Today, Abhay Khosla continues his four-part, month-by-month takedown of 2015 comics culture. This time, it's April through June, highlights of which include Frank Cho's Spider-Gwen, all-male women-in-comics panels, multiple public apologies, and the "Killing Joke" Batgirl cover.

Despite Batgirl co-creator Cameron Stewart himself stating, “It’s not censorship. We the creative team never wanted [the cover],” Gamergate insisted that comics were being “censored.” As per Gamergate standard operating procedure, deranged arguments ensued that anyone who didn’t like the cover wasn’t a “true comic reader” (even though any “true comic reader” could spot the problem with the cover in a half-second)... as did online threats of violence-- SURPRISE!!

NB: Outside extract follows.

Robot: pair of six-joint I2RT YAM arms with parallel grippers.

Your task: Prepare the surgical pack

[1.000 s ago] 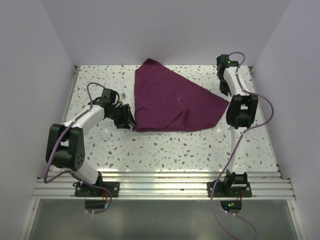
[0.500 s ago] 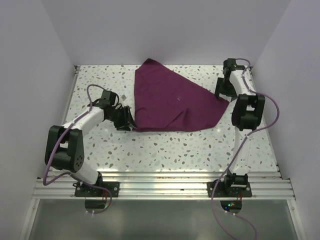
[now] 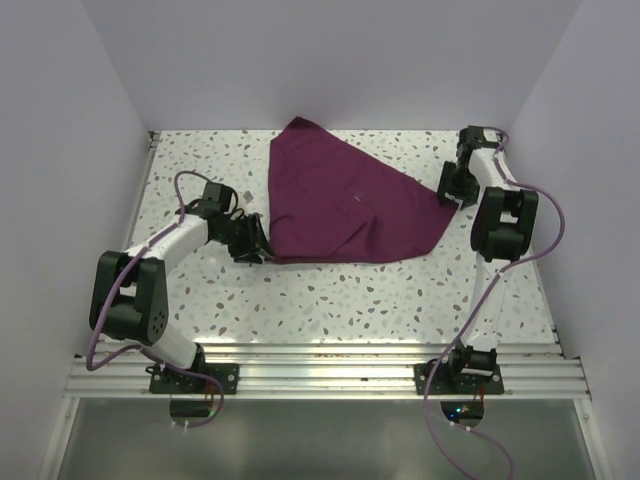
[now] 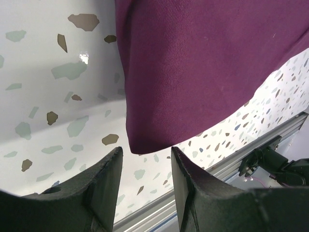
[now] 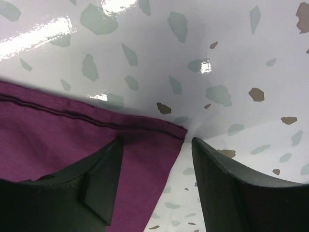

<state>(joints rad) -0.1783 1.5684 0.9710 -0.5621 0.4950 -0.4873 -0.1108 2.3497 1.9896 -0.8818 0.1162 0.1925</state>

Even DC Comics, a company with a long history of courting a middle-age Juggalo audience with images of sexualized violence, were shocked enough to mention the threats in their statement on why the cover was being pulled: “Regardless if fans like Rafael Albuquerque’s homage to Alan Moore’s THE KILLING JOKE graphic novel from 25 years ago, or find it inconsistent with the current tonality of the Batgirl books - threats of violence and harassment are wrong and have no place in comics or society.” Even DC! (It later had to be clarified that the person receiving threats was not Albuquerque, but those objecting to the cover.)

Meanwhile, elsewhere:

—Interviews & Profiles.
Alan Moore talks at length (as he does) about his participation in a new horror anthology, Cinema Purgatorio, and also holds forth on anthologies and black-and-white art more generally:

While the massive improvement in comic-book colouring, printing, and production techniques over the last thirty or forty years has led to some exemplary pieces of work it has also given artists a lot of places to hide their flaws, in the same way that rambling continuities have provided a lot of cover for the shortcomings of writers. In America particularly, with its tradition of dividing up the pencilling and inking chores, this has seemingly led to a deficiency of artists with the abilities of, say, an Al Williamson, or a Wally Wood, or a Jack Kirby. These were all artists who were fluent in the use of blacks or in their deployment of shading techniques, all the hatching and feathering that exemplified the work of that classic generation of American craftsmen. What I’m concerned about is that abilities are being lost here, and if the comic medium is to genuinely progress and to be adequate to the coming century then I can’t help but think of that as a bad thing.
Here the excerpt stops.